Today, the most emphasis on urls are SEO capability–basically how bots rank a website and give it higher priority in search results. Having a nicely formatted, human readable URL is more important than any fancy text styling on a webpage, since the user will be directly manipulating interfaces like buttons to get to different places in the website changing the URL as they go. Therefore, redirecting URLs should be done in a process to both safely transfer a person to the correct webpage they want to look at and to do so in a way approvable by a bot looking at the transition.

The examples I want to look at will be hopefully less technical and more about the high-level process so anyone can understand the gist of the process. If you want a more technical view of the process, here’s a Mozilla post detailing the process: https://moz.com/learn/seo/redirection

So let’s take a look at an old URL that used to be a part of daln.osu.edu.

daln.osu.edu/handle/2374.DALN/7099

Seems alright for a url. Doesn’t have any weird symbols like percentages or hashtags. Not even that long of a url, which is very good. Can a human interpret it? Probably not since the words of handle and 2374.DALN don’t translate to anything. 7099 could be a couple things like the 7099th post to the DALN or maybe it’s just an arbitrary id. A bot would be harsh on this URL.

The redirection process can be done in several ways, but any redirection will need a server with instructions to redirect any link from the old site to the new site using the old site’s website domain (aka www.daln.osu.edu).

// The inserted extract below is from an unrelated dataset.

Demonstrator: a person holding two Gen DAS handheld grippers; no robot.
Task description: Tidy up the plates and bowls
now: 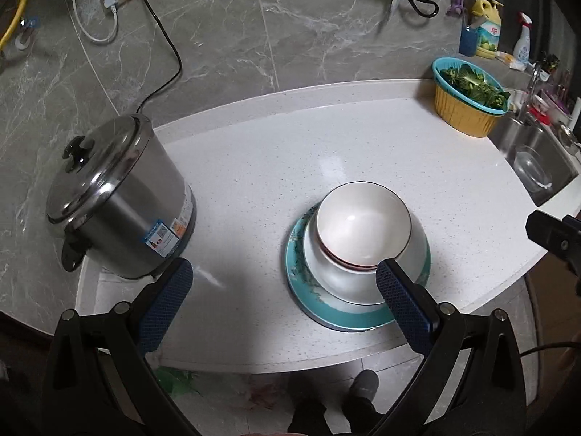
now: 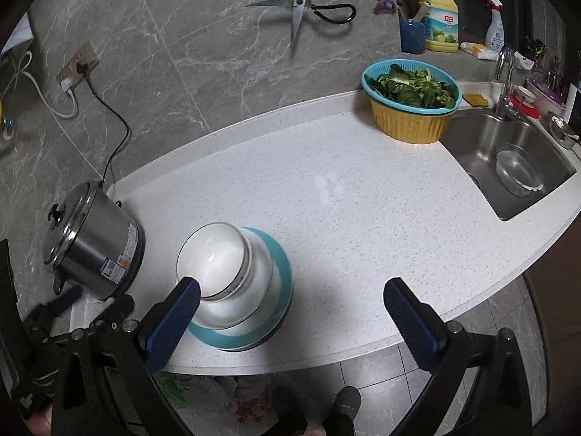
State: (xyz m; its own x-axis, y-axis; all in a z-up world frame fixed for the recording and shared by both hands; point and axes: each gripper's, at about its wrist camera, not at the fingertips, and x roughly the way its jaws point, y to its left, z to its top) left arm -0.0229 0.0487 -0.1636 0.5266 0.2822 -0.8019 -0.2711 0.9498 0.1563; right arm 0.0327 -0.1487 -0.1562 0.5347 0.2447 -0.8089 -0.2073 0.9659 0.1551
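Two nested white bowls [image 1: 363, 229] stacked on teal-rimmed plate [image 1: 348, 318], upright.

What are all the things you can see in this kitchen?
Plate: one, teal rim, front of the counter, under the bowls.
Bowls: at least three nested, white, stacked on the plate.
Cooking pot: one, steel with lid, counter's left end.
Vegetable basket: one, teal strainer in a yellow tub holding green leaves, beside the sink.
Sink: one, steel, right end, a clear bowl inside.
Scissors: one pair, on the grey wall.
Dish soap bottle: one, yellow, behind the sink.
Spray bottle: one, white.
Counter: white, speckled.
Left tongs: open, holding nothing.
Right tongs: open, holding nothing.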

The way the DALN does this is any link to daln.osu.edu has a simple webpage saying the website has been redirected and if the person clicked on a url like the one above, we will look for post 7099’s new post id and then send them onto the relevant detail page. That way the url gets transformed like so,

daln.osu.edu/handle/2374.DALN/7099 -> thedaln.org/#/detail/0e231f40-6149-4af1-b922-16c8818e25cc

And now the the user is on the new webpage! Nice. However, thedaln.org/#/detail/0e231f40-6149-4af1-b922-16c8818e25cc isn’t exactly human readable either. In fact, it might be even worse than the original url to a bot. In the near future, I’d like to change the url into a more readable format with the title instead like:

thedaln.org/detail/my-word

Waaaay better–for bots and humans. All posts on the DALN need a title and an id, so putting the title would be the best idea. However, post ids on the DALN are unique, but titles could be the same. Two posts having the same title means the above url might link to two posts, which is not good. A github issue on the DALN (https://github.com/gastate/dalnfrontend/issues/9) github depicts SEO tasks, and I’ve made the topic of this blog post into one.

SEO, or search engine optimization, is a very important concept to think about for anyone making even the most simplest website. It will define the amount of traffic to a website, how search engines will rank a website in search results order, and a lot more effects. There are a lot of factors of SEO, but that’ll be a blog post for another day.

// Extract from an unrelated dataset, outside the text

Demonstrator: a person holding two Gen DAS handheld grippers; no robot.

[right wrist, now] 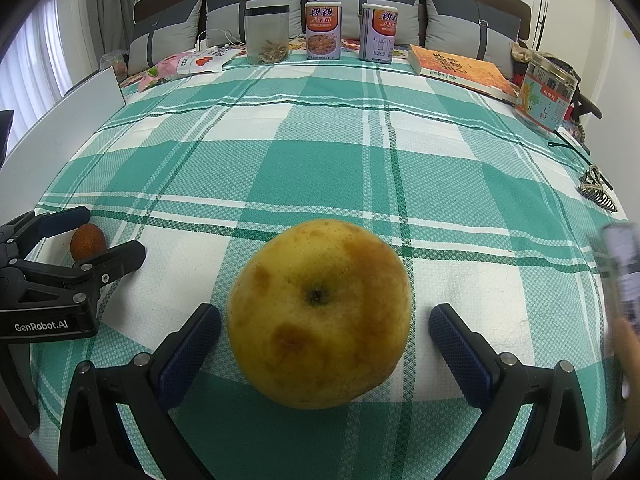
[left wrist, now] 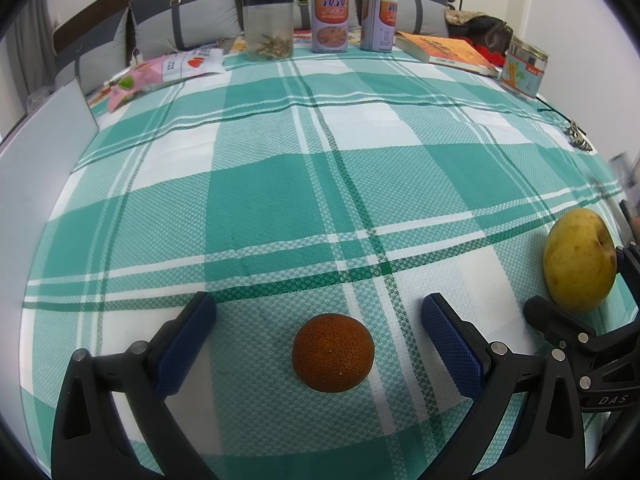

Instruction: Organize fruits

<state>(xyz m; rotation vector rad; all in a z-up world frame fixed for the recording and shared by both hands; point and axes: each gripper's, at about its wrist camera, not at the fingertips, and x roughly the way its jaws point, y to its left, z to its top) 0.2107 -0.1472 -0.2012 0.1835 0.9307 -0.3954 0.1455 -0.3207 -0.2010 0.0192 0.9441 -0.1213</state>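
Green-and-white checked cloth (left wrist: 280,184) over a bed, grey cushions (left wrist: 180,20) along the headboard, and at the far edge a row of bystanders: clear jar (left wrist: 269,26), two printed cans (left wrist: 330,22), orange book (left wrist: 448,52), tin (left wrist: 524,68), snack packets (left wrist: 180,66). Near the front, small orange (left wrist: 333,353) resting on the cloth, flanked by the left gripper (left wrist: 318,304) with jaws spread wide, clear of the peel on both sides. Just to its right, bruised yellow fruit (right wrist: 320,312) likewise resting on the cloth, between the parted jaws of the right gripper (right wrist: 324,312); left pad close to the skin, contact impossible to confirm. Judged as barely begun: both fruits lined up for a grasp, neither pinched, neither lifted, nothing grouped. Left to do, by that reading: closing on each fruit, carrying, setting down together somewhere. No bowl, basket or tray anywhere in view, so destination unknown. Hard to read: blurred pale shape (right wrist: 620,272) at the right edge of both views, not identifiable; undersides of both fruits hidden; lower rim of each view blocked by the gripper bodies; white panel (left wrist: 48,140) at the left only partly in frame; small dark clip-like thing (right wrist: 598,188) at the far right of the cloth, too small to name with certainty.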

For archival sites, it is also important to retain reliability across records so that even if the records themselves are deleted (maybe the website is deleted) then there is a url that said the record existed.

The DALN manages this with a lot of publications using the handle.net (http://handle.net/) services. Typically the links look exactly like the original url.

hdl.handle.net/2374.DALN/7099

These are also redirected in the same manner. How handle.net works is by hooking up a proxy server to the original url. All this server does is maintain the relationship of the handle urls to the original urls via a database. It’s the same as navigating from the original url.

You might’ve heard about url shortening as well, maybe even used services like bit.ly or goo.gl. They work pretty much in the same way. However, archival websites favor reliability instead of usability, so the handle.net service is more reliable since a dedicated organization for archival research.

I hope you’ve learned a little bit more of how this tangle of servers we call the Internet works with urls. They are the roadways in which we travel and making sure to get to the destination safely should be a primary focus of every person making a website. I hope to go more into web development technologies at a non-technical standpoint, so be sure to stick around for my next blog post.

Privacy and Information with CyberSpace

TL;DR

Always look up information about yourself on the Internet. Do so frequently.
Secure your information by mitigating information present on the web, a good start is this link
Public release of personal information is sometimes required, but it should protect the people first.
Current policies to protect individuals are too lax and are protecting organizations more than individuals.

Background Info and Spokeo Research

Being a computer science student interested in social engineering, infosec, phreaking, and other such fields, this assignment was just like a regular security check to “hack myself” I suppose. People should check their footprint all the time on the internet for additional information since it can affect their lives, jobs, and their loved ones. Events such as the Equifax hack has made it apparent authorities even at the bureaucratic level cannot keep your information safe (and it wasn’t even a complex hack at all, it was a username:admin password:password situation).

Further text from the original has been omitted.